┏━━

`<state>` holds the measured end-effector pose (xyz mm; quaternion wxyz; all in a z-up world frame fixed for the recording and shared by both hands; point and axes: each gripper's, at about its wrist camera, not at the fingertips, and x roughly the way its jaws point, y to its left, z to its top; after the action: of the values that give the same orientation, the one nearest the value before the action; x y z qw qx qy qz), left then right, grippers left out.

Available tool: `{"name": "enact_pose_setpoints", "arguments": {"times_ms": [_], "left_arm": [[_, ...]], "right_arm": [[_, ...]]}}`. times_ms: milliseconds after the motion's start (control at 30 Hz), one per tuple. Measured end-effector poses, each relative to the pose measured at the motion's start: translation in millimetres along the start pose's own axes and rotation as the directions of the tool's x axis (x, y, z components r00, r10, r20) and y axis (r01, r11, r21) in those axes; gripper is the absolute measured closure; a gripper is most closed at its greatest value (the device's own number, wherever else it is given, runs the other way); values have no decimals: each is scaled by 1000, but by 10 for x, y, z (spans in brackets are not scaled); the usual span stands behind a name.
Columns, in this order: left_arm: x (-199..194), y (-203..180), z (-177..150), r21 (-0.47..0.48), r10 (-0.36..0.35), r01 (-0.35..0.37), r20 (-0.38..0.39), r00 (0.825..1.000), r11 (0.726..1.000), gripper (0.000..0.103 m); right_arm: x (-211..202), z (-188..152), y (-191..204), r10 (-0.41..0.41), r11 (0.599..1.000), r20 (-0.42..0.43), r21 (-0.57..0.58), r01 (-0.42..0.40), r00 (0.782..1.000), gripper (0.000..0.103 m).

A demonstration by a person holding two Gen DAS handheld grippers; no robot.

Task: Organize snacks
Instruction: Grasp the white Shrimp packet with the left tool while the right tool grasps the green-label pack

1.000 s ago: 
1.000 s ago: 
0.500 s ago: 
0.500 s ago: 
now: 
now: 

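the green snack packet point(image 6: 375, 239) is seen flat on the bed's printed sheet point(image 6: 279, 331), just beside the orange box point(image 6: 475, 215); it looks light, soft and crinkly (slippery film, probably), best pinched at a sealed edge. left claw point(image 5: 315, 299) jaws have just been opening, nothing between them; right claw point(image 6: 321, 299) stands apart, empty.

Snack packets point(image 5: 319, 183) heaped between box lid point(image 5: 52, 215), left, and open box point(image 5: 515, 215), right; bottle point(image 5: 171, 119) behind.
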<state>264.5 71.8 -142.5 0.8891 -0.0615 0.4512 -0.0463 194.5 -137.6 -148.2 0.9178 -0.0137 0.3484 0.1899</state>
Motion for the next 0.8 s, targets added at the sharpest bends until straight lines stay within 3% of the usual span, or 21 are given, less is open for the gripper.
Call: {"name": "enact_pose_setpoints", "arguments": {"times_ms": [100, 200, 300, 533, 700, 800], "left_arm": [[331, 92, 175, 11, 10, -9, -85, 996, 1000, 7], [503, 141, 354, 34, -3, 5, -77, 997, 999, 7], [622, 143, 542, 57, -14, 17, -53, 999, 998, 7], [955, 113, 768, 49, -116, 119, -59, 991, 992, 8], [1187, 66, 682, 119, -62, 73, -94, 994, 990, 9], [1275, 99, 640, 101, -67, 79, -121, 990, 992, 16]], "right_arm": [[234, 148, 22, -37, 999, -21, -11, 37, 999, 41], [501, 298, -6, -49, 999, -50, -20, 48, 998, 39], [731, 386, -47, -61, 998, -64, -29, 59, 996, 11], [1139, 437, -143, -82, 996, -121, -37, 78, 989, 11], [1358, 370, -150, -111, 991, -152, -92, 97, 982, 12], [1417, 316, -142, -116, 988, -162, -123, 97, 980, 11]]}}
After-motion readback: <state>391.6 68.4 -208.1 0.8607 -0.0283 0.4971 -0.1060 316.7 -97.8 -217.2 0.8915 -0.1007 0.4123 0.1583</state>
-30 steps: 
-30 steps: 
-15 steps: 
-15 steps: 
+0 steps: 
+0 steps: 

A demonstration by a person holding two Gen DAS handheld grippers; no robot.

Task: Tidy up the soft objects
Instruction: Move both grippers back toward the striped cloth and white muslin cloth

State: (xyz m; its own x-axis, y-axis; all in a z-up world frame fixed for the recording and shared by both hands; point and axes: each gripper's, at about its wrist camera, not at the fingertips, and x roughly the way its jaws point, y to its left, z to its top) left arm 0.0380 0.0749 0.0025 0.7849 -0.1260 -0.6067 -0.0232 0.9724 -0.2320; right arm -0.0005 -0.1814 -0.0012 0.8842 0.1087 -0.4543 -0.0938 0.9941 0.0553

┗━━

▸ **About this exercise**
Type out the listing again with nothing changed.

▸ **Solution to the exercise**
`<state>` holds the measured end-effector pose (xyz mm; quaternion wxyz; all in a z-up world frame fixed for the recording and shared by both hands; point and axes: each gripper's, at about its wrist camera, not at the fingertips, and x roughly the way its jaws point, y to its left, z to its top; after the action: of the values that give the same orientation, the one nearest the value before the action; x y z qw qx qy qz), left then right, grippers left out.

Available tool: `{"name": "enact_pose_setpoints", "arguments": {"times_ms": [_], "left_arm": [[_, ...]], "right_arm": [[_, ...]]}}`. times_ms: milliseconds after the motion's start (control at 30 Hz), one per tuple. Measured end-effector poses, each relative to the pose measured at the motion's start: translation in millimetres along the start pose's own axes and rotation as the directions of the tool's x axis (x, y, z components r00, r10, r20) and y axis (r01, r11, r21) in those axes; gripper is the absolute measured closure; a gripper is most closed at its greatest value (the device's own number, wherever else it is given, runs the other way); values have no decimals: each is scaled by 1000, but by 10 for x, y, z (spans in brackets are not scaled); the usual span stands behind a name.
Columns, in this order: left_arm: x (-199..194), y (-203..180), z (-177..150), r21 (-0.47..0.48), r10 (-0.36..0.35), r01 (-0.35..0.37), r20 (-0.38..0.39), r00 (0.825..1.000), r11 (0.726..1.000), gripper (0.000..0.103 m); right_arm: x (-211..202), z (-188..152), y (-191..204), r10 (-0.41..0.41), r11 (0.599..1.000), r20 (-0.42..0.43), r21 (-0.57..0.58), r01 (-0.42..0.40), r00 (0.782..1.000), gripper (0.000..0.103 m).

A demonstration by a person holding two Gen DAS handheld grippers; no robot.

Task: Organize snacks
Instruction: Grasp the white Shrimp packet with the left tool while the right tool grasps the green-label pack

1.000 s ago: 
1.000 s ago: 
0.500 s ago: 
0.500 s ago: 
now: 
now: 

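the green snack packet point(image 6: 375, 239) is seen flat on the bed's printed sheet point(image 6: 279, 331), just beside the orange box point(image 6: 475, 215); it looks light, soft and crinkly (slippery film, probably), best pinched at a sealed edge. left claw point(image 5: 315, 299) jaws have just been opening, nothing between them; right claw point(image 6: 321, 299) stands apart, empty.

Snack packets point(image 5: 319, 183) heaped between box lid point(image 5: 52, 215), left, and open box point(image 5: 515, 215), right; bottle point(image 5: 171, 119) behind.
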<state>264.5 71.8 -142.5 0.8891 -0.0615 0.4512 -0.0463 194.5 -137.6 -148.2 0.9178 -0.0137 0.3484 0.1899</state>
Motion for the next 0.8 s, targets added at the sharpest bends until straight lines stay within 3% of the usual span, or 21 are given, less is open for the gripper.
Call: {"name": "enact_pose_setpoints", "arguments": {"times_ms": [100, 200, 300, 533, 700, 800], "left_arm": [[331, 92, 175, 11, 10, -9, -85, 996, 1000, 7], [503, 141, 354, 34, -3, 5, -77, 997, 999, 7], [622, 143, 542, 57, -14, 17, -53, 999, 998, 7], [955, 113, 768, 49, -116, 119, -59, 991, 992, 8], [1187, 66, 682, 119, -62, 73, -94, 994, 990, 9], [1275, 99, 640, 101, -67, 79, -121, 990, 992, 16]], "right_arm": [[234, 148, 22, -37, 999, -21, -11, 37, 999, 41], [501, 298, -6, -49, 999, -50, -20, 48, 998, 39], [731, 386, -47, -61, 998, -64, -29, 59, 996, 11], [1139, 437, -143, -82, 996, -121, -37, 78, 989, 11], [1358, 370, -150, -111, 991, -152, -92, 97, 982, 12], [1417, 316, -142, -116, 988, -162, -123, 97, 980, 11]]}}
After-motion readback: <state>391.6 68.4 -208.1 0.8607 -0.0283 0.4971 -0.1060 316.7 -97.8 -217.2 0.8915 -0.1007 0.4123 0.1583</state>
-30 steps: 
-30 steps: 
-15 steps: 
-15 steps: 
+0 steps: 
+0 steps: 

A demonstration by a person holding two Gen DAS handheld grippers; no robot.

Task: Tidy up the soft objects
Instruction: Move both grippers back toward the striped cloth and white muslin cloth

State: (xyz m; its own x-axis, y-axis; all in a z-up world frame fixed for the recording and shared by both hands; point and axes: each gripper's, at about its wrist camera, not at the fingertips, and x roughly the way its jaws point, y to its left, z to its top) left arm 0.0380 0.0749 0.0025 0.7849 -0.1260 -0.6067 -0.0232 0.9724 -0.2320; right arm -0.0005 -0.1814 -0.0012 0.8842 0.1087 -0.4543 -0.0938 0.9941 0.0553

No more output is expected.